» **EXERCISE GOAL**
Each line in the records that mentions the word "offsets" needs to be listed.

.....

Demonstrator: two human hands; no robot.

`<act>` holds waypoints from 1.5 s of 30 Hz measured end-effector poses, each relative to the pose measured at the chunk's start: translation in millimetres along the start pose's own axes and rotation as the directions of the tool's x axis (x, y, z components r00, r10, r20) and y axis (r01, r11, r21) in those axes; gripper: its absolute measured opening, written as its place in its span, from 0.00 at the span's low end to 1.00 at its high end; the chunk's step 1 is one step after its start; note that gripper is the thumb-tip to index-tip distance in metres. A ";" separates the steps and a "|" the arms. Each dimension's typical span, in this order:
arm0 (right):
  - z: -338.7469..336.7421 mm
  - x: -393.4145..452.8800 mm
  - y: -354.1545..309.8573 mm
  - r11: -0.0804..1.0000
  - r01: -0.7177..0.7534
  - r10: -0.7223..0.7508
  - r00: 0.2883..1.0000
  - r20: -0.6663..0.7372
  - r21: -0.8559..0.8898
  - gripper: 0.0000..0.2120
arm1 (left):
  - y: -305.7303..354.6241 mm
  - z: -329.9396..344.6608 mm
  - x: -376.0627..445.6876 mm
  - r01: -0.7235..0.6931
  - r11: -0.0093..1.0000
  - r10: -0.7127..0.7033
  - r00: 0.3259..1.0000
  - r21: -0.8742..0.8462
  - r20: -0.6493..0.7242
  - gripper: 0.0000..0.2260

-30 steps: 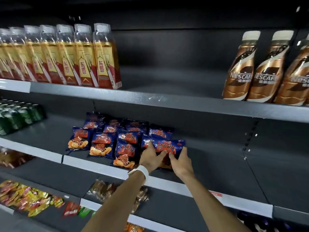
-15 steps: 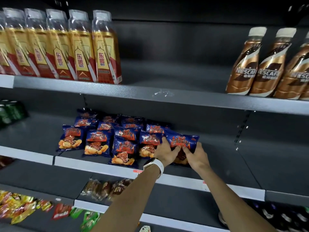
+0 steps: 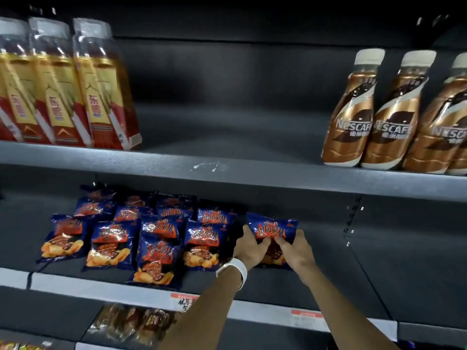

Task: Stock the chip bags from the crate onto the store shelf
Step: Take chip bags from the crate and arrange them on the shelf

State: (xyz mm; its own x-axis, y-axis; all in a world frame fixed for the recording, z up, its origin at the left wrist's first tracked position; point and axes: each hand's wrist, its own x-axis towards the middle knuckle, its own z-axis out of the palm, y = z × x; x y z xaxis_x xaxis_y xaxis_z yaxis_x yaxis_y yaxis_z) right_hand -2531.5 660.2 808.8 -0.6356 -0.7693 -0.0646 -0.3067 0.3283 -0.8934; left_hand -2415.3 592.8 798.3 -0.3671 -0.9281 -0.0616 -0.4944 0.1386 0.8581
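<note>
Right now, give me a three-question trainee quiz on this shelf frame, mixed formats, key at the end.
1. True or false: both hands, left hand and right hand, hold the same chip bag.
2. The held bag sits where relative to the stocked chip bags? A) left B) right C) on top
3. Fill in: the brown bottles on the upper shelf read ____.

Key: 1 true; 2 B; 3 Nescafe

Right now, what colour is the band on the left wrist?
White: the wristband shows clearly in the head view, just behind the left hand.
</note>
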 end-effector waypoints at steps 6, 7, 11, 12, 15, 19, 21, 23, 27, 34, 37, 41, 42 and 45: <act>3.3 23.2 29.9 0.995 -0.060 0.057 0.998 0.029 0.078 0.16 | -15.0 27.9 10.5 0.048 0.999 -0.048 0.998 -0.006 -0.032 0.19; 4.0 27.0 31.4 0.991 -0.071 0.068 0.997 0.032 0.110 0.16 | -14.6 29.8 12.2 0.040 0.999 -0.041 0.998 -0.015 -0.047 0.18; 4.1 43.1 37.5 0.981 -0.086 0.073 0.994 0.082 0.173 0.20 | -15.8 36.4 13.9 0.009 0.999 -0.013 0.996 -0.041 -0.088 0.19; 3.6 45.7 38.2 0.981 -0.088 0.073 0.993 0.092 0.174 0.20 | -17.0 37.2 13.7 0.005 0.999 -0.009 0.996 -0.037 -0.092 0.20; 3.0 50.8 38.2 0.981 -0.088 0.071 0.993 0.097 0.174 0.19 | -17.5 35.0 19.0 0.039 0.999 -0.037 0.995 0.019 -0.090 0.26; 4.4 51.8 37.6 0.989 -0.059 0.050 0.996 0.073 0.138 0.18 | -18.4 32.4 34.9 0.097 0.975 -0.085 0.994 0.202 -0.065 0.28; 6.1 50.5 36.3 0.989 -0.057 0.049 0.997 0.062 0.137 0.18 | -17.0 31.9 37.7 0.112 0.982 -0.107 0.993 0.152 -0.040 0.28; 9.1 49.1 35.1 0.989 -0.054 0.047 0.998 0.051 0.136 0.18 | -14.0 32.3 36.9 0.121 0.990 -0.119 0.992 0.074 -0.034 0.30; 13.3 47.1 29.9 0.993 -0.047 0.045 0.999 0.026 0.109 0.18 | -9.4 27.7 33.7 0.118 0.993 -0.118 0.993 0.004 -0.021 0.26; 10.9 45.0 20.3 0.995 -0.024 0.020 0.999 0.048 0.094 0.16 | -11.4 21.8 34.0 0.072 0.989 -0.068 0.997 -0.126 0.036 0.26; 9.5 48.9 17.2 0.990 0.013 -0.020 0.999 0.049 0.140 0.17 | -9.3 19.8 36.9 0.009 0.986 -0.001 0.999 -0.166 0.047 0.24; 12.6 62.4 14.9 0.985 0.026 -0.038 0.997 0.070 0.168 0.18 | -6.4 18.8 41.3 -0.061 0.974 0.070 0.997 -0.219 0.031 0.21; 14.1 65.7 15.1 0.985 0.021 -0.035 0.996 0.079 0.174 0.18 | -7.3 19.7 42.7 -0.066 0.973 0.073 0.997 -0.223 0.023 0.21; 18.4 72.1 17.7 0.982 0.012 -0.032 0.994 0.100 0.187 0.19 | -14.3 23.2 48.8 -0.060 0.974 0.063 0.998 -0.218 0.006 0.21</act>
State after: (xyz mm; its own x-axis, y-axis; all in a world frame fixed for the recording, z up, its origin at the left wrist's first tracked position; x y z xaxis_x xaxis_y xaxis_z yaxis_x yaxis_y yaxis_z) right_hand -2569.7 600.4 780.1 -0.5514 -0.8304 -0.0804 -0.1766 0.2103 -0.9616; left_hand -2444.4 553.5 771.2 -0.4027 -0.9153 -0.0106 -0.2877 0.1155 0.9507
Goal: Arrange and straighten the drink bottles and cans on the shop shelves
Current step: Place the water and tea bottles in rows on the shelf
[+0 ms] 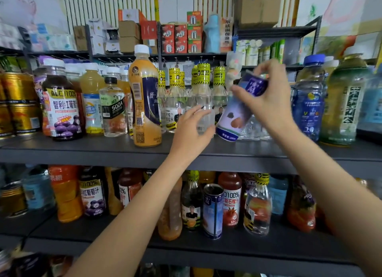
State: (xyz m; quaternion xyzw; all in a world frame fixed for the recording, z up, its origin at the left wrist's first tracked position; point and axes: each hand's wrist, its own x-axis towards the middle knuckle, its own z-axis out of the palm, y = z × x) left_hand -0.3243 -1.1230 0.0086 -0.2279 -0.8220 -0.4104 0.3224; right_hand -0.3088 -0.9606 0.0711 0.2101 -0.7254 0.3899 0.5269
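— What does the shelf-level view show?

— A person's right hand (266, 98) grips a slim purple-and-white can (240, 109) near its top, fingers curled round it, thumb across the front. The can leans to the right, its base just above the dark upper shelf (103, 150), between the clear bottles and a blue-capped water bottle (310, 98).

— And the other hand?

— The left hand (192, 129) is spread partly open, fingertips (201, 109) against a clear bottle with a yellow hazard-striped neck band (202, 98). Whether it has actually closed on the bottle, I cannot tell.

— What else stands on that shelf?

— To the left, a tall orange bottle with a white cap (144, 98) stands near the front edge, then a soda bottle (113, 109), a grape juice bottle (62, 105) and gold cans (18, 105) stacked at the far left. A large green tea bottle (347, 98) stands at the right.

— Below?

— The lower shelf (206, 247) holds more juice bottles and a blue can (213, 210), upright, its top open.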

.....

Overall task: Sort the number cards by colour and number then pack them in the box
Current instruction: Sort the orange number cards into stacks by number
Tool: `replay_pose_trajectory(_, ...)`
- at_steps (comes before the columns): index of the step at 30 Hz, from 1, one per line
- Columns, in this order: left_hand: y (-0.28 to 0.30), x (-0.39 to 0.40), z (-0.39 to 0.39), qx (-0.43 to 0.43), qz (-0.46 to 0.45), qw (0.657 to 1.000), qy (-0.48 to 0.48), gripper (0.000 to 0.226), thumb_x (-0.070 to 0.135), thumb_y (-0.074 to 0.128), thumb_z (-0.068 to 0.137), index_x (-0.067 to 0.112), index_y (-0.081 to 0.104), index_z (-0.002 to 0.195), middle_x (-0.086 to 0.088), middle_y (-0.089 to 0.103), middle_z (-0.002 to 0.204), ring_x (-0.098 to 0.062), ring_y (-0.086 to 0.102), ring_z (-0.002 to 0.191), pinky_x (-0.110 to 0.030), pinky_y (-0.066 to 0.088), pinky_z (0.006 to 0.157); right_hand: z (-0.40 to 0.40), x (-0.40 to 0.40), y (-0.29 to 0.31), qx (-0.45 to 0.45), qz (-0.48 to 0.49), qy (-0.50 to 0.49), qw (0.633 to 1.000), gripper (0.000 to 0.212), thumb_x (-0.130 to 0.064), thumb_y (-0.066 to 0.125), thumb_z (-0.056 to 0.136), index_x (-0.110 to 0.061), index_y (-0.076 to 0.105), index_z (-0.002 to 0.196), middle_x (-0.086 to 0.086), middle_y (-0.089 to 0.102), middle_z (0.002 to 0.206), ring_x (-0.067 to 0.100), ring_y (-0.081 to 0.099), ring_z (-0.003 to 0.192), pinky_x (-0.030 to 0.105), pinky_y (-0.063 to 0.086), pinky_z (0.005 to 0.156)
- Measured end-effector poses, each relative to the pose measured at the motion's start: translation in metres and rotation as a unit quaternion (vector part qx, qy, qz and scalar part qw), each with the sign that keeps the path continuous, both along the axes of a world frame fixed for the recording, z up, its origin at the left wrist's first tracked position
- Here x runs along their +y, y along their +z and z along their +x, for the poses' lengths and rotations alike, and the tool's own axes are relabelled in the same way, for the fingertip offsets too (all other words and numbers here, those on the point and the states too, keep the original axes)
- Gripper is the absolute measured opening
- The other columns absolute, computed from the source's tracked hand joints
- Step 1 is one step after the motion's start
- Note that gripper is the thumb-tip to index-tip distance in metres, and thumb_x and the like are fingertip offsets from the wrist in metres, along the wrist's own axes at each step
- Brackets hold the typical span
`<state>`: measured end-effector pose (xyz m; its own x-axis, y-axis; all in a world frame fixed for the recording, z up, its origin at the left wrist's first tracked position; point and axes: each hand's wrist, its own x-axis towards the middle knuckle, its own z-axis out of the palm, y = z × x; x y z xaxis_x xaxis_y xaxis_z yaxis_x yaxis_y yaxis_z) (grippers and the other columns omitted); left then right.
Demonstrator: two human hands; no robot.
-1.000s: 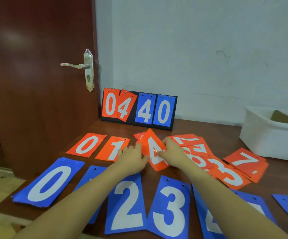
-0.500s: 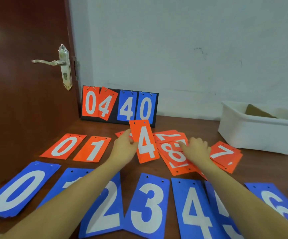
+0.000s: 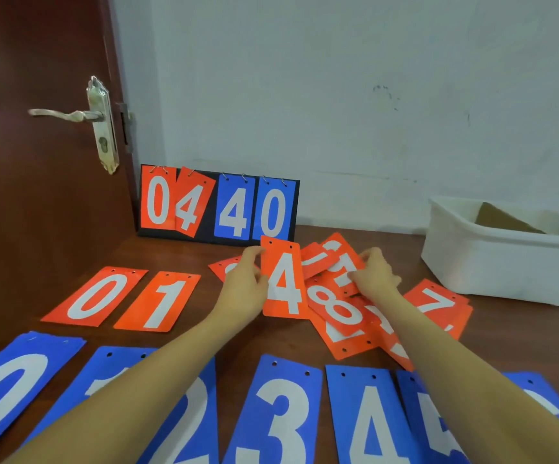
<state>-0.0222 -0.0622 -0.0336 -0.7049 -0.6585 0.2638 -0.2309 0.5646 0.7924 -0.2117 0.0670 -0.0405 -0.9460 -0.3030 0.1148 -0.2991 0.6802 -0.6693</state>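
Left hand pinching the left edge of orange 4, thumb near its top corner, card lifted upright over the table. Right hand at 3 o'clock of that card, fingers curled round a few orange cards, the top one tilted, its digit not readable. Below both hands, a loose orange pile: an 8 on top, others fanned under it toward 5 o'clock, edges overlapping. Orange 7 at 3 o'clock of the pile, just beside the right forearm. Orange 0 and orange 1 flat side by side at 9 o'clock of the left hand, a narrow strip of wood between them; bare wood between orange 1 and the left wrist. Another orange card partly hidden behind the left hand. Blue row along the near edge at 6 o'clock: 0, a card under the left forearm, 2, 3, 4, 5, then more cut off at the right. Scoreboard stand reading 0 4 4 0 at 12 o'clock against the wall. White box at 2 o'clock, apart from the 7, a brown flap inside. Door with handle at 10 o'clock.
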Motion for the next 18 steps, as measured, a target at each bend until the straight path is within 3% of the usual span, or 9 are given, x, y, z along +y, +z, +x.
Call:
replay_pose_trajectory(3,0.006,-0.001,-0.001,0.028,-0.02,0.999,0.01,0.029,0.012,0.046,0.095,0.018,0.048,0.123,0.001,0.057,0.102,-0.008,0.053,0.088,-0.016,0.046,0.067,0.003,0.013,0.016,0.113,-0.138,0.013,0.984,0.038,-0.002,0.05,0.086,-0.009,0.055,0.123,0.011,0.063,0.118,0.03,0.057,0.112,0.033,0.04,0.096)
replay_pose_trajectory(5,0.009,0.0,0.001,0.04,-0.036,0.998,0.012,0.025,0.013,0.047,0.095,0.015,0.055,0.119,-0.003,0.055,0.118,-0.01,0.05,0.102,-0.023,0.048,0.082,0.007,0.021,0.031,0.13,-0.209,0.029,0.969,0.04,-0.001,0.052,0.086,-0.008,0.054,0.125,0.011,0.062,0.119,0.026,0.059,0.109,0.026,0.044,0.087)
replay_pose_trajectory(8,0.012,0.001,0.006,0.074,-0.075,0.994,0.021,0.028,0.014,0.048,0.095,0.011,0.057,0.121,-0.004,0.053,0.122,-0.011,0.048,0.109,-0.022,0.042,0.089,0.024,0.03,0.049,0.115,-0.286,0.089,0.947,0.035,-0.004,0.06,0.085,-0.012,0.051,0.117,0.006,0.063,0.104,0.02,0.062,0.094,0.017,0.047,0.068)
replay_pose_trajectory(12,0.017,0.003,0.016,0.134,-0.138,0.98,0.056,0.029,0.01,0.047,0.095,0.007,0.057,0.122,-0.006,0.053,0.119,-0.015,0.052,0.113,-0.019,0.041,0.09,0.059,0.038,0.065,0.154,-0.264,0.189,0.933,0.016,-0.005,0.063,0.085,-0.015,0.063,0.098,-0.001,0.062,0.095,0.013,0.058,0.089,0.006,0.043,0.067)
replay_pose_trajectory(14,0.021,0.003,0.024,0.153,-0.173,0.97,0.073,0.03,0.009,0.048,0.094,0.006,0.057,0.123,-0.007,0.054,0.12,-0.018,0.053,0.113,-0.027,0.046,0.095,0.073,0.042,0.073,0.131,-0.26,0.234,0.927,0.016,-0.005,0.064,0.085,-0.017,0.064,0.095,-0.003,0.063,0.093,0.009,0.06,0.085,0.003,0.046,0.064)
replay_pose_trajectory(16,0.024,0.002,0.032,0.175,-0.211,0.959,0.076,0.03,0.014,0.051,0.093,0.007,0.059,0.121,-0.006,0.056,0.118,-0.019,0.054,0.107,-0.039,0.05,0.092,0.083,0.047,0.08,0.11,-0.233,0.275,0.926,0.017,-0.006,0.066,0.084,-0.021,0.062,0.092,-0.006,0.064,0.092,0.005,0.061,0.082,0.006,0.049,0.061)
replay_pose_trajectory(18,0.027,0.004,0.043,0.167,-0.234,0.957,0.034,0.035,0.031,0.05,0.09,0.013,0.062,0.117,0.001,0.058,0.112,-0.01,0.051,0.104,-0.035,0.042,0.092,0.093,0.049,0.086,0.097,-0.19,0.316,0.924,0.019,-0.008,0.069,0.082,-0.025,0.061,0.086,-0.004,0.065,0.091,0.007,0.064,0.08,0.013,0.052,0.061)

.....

» **EXPECTED ANSWER**
- Here x runs along their +y, y along their +z and z along their +x, for the poses' lengths and rotations alike, and the tool's own axes are relabelled in the same way, for the fingertip offsets too (all other words and numbers here, those on the point and the states too, keep the original axes)
- Note that gripper is the thumb-tip to index-tip distance in metres, and thumb_x and the like are fingertip offsets from the wrist in metres, along the wrist's own axes at each step

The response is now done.